T Score Table: Find Critical Values Easily

The T score table, also known as the T distribution table or Student's T table, is a statistical tool used to determine the critical values of the T distribution. This table is essential in hypothesis testing, particularly when working with small sample sizes or when the population standard deviation is unknown. In this article, we will delve into the details of the T score table, its application, and how to find critical values easily.
Understanding the T Distribution

The T distribution, also known as Student’s T distribution, is a probability distribution that is used to model the distribution of the mean of a sample from a normal population with a small sample size. It is characterized by its degrees of freedom, which is typically denoted by the symbol ‘n-1’, where ‘n’ is the sample size. The T distribution is similar to the standard normal distribution, but it has fatter tails, indicating that it is more prone to extreme values.
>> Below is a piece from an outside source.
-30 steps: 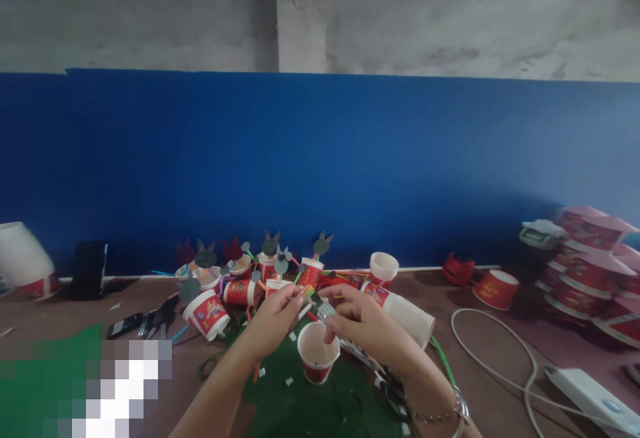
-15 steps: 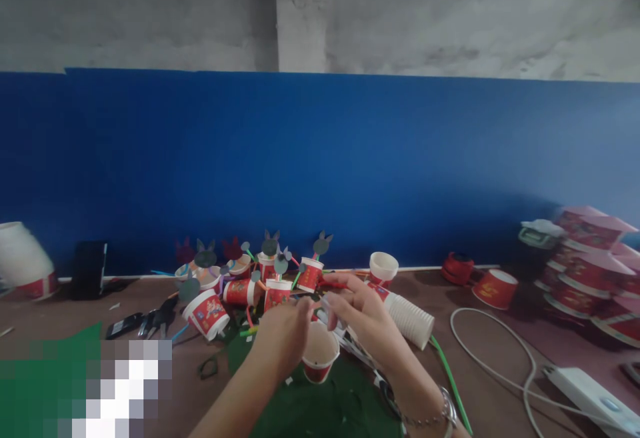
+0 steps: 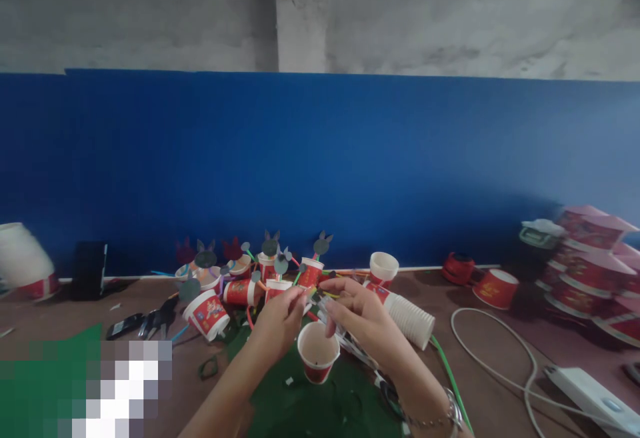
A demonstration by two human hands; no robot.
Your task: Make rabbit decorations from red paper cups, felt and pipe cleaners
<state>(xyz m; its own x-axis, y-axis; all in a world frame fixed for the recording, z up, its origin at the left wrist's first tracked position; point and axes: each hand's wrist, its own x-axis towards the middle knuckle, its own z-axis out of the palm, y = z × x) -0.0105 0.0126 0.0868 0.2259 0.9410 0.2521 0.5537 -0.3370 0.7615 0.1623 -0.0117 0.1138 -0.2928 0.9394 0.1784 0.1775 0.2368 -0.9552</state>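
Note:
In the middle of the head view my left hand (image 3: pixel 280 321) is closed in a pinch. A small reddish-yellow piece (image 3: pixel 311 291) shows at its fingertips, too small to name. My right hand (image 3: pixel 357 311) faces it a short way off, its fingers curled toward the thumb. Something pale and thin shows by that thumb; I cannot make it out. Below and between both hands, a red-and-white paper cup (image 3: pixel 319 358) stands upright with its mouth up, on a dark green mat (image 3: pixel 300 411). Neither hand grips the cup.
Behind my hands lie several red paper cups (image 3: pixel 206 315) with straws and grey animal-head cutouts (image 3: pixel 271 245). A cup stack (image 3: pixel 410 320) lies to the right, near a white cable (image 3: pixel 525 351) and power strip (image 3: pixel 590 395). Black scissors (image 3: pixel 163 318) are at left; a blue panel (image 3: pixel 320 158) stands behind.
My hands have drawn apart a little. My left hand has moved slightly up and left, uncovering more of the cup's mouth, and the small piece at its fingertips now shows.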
Key Components of the T Score Table
A typical T score table consists of the following components:
- Degree of Freedom (df): The number of independent pieces of information used to calculate the statistic. For a T test, the degree of freedom is usually ‘n-1’, where ‘n’ is the sample size.
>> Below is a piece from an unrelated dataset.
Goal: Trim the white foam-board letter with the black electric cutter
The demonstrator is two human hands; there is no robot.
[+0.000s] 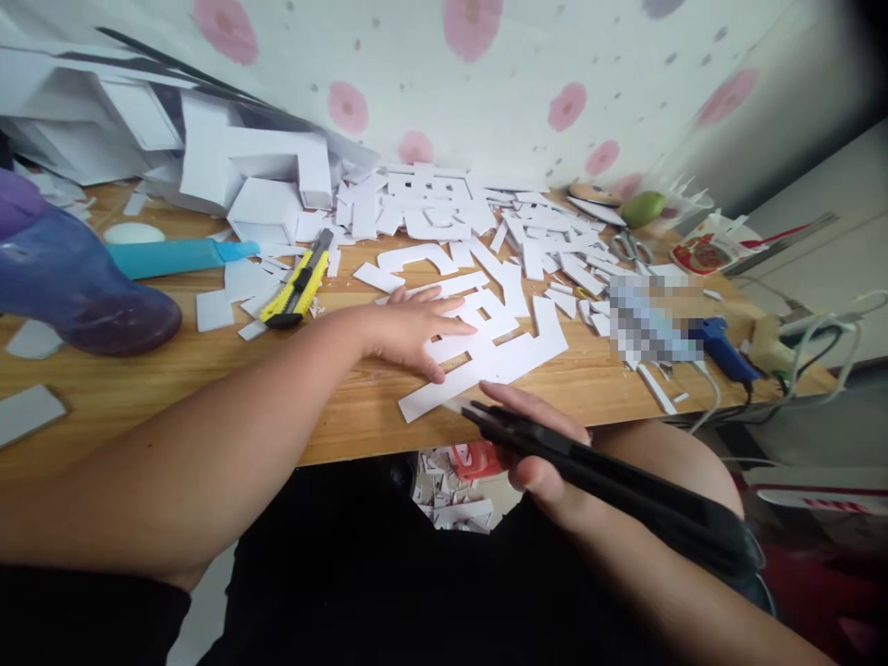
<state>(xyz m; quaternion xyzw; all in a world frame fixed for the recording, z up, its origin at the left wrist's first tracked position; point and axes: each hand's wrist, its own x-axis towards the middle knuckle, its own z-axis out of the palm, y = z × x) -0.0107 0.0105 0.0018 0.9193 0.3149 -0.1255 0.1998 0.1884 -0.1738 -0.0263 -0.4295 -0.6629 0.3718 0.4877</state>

- T Value: The calculated value of the T statistic, which is used to determine the critical region.
- Critical Value: The value of the T statistic that separates the critical region from the non-critical region. The critical value depends on the degree of freedom and the level of significance.
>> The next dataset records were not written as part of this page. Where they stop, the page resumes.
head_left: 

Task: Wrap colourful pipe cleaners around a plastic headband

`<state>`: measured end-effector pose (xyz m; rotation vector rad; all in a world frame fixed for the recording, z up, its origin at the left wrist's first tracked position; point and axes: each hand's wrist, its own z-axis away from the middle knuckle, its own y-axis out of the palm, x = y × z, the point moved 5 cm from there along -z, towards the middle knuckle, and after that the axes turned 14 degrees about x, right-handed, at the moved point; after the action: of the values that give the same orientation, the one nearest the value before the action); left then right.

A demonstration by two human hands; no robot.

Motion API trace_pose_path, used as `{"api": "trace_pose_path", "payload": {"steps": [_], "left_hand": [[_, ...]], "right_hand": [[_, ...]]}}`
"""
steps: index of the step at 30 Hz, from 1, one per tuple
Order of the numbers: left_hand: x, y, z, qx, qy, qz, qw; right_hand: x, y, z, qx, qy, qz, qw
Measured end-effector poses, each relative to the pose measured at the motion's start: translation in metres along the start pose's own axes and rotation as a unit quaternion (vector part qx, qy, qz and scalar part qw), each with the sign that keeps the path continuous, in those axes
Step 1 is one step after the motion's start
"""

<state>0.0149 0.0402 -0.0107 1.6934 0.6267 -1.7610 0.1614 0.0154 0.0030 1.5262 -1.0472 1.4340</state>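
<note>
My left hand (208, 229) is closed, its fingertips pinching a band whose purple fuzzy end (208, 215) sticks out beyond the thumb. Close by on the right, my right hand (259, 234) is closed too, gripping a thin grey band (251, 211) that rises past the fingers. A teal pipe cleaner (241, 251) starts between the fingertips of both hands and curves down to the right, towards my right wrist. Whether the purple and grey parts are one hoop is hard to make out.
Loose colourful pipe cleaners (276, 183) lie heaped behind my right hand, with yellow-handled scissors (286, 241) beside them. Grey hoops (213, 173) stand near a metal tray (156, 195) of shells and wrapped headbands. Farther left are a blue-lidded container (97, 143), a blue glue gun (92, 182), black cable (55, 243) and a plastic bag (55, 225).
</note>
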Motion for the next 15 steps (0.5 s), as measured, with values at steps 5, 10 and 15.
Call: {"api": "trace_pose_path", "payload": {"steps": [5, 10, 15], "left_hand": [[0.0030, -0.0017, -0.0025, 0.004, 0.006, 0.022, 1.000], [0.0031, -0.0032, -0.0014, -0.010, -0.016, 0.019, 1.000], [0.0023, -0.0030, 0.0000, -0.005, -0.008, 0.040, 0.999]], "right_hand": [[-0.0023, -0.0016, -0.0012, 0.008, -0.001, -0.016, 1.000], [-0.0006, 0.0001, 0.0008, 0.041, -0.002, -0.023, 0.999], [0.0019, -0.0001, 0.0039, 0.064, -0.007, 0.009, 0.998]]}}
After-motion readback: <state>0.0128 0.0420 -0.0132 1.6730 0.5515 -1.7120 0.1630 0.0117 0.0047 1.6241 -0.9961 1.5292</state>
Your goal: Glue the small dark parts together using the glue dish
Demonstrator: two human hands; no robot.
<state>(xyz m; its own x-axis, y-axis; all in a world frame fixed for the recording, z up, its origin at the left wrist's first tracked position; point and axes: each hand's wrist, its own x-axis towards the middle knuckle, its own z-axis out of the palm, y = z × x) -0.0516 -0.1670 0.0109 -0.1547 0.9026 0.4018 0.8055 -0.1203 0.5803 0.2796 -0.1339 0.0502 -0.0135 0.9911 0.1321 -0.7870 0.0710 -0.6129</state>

- Level of Significance (α): The maximum probability of rejecting the null hypothesis when it is true. Common levels of significance include 0.01, 0.05, and 0.10.
How to Use the T Score Table

To use the T score table, follow these steps:
- Determine the degree of freedom (df) by subtracting 1 from the sample size (n-1).
- Specify the level of significance (α) for the test. Common levels of significance include 0.01, 0.05, and 0.10.
- Look up the critical value in the T score table using the degree of freedom and the level of significance.
- Compare the calculated T value with the critical value. If the calculated T value is greater than the critical value, reject the null hypothesis. Otherwise, fail to reject the null hypothesis.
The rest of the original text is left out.